The third measure that was taken to optimise the dredging process was to replace the underwater dredge pump by a high-efficiency one and move it closer to the cutter head.
Originally the underwater pump was located on the upper part of the cutter ladder resulting in a suction length of 25 meter, in this situation trying to dredge with higher density would immediately lead to cavitation problems in the pump.
By moving the pump to the lower part of the cutter ladder the suction distance has been reduced to 5 meter.
This position however demanded for an inventive design to integrate to pump in such a way into the cutter ladder that it would still be able to dredge under the floating jetties in the ports.

The last measure to be taken on the 'DC 203' was the installation of adjustable covers round the cutter to prevent an excessive flow of water from the non-dredging side of the cutter while sweeping.

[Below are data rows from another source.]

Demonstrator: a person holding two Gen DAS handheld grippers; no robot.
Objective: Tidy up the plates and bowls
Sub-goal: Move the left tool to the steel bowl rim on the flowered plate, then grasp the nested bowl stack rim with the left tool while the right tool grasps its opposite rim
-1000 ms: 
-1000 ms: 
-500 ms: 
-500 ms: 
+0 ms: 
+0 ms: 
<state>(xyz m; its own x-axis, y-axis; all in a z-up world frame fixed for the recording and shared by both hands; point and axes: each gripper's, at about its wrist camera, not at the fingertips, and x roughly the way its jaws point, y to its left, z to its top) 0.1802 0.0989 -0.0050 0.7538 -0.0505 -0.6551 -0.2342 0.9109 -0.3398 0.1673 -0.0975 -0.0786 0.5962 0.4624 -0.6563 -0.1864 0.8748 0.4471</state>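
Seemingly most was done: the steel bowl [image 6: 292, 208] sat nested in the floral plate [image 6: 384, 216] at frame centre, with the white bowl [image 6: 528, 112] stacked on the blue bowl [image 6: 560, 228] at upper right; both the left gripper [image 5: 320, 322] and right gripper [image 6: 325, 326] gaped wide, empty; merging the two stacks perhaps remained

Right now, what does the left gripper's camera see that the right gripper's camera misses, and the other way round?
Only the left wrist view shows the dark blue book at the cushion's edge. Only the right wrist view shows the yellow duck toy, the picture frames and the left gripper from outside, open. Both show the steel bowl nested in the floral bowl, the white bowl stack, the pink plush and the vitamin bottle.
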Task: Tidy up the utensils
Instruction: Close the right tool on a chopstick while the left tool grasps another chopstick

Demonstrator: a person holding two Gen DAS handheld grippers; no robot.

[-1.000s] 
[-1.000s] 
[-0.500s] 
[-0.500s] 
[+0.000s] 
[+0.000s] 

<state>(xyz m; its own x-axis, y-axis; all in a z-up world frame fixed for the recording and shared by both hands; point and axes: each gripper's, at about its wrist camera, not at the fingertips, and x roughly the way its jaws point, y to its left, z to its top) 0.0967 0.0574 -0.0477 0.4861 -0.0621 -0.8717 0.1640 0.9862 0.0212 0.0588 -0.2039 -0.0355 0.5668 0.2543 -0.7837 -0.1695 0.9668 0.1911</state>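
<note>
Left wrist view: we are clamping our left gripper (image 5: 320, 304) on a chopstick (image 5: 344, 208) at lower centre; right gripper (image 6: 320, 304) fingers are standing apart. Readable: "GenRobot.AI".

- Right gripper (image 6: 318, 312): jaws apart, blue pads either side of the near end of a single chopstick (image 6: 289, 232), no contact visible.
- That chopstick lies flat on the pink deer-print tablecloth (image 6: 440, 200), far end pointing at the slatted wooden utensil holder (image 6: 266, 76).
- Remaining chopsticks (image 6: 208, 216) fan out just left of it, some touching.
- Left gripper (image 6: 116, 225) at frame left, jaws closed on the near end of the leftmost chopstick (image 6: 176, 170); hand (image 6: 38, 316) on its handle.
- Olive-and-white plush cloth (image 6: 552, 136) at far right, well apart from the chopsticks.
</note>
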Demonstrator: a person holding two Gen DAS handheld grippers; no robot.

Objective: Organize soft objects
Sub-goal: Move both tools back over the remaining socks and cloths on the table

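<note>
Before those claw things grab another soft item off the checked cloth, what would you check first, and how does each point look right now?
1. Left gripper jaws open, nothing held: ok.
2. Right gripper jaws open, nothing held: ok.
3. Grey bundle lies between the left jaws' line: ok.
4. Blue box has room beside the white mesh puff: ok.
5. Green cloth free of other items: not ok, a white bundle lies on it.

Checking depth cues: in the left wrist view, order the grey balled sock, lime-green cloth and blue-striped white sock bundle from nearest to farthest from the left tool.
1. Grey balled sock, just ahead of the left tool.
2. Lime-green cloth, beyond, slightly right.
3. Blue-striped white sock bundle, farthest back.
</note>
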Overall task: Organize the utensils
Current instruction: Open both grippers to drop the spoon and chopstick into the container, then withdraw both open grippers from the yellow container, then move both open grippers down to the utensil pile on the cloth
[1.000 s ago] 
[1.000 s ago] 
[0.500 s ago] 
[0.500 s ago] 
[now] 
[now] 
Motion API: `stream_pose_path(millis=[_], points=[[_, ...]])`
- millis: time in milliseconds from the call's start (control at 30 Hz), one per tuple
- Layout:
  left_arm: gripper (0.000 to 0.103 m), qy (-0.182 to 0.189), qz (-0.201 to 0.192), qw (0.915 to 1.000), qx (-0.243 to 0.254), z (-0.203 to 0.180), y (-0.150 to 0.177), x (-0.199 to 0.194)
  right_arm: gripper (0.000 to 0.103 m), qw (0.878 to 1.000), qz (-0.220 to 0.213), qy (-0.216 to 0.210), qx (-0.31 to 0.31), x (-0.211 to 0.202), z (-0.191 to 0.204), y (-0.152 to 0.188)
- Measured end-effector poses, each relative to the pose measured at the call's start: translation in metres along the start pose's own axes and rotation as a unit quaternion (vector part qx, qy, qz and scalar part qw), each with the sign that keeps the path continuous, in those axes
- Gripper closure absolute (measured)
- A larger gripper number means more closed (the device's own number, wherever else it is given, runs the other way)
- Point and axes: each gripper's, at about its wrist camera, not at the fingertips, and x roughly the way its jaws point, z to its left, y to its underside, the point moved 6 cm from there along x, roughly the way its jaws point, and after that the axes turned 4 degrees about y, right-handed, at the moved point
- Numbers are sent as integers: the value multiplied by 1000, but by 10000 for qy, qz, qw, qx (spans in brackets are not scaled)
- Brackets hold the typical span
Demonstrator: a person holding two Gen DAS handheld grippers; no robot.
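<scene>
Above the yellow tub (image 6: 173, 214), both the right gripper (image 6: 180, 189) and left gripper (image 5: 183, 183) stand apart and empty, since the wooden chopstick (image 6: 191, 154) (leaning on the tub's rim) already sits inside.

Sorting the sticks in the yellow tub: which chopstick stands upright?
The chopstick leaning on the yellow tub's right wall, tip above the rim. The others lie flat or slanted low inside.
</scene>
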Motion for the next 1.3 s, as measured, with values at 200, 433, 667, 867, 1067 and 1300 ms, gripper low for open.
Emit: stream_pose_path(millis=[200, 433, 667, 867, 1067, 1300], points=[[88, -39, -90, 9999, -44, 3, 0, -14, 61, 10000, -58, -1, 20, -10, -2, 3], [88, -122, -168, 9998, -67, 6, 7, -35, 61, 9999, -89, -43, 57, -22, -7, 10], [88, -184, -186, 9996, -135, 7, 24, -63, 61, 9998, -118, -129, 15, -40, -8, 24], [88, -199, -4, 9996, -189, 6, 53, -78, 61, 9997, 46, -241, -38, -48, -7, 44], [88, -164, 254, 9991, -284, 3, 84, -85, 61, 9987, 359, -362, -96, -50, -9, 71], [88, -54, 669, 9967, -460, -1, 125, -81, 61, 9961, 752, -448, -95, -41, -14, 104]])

After all these measures have been taken, it was as if a new dredger was born and DEME judged the dredger was ready for a new name and so the 'DC 203' became the 'Blani', after the two ports it is destined to serve: BLAnkenberge and NIeuwpoort.

Other measures
Besides the measures on the cutter suction dredger itself, two more measures have been taken to optimise the density of the total dredging process:

an extra floating booster pump was added that can be installed on any spot of the pipeline between the dredger and the hopper barges. This booster pump is a electrically driven and works with a variable frequency that is controlled by telemetry from the 'Blani'.
on the two 1,000 m3 hopper barges, the 'Vlaanderen 7' and the 'Vlaanderen 8' a so-called 'AMOB' system is installed, which stands for 'Arm Mengsel Overboord', in English 'Poor Mixture Overboard'. This system automatically directs the mixture from the dredging process directly overboard instead of into the hopper whenever it is below a pre-defined density.

Finally
With all these measures taken the maintenance dredging process in both ports is now been carried out with an average density of 1,2 tons/m3, an impressive performance achieved by the engineers of both DEME and IHC Systems.
In this configuration the 'Blani' and its auxiliary equipment is still capable of dredging the approx. 500.000 m3 on an annual basis despite the new environmental regulations.

An amount that can by the way only been dredged during the off-season winter period. No dredging activities are allowed in both ports during the high-season when thousands of tourists make use of these attractive ports on the Belgian North Sea coast.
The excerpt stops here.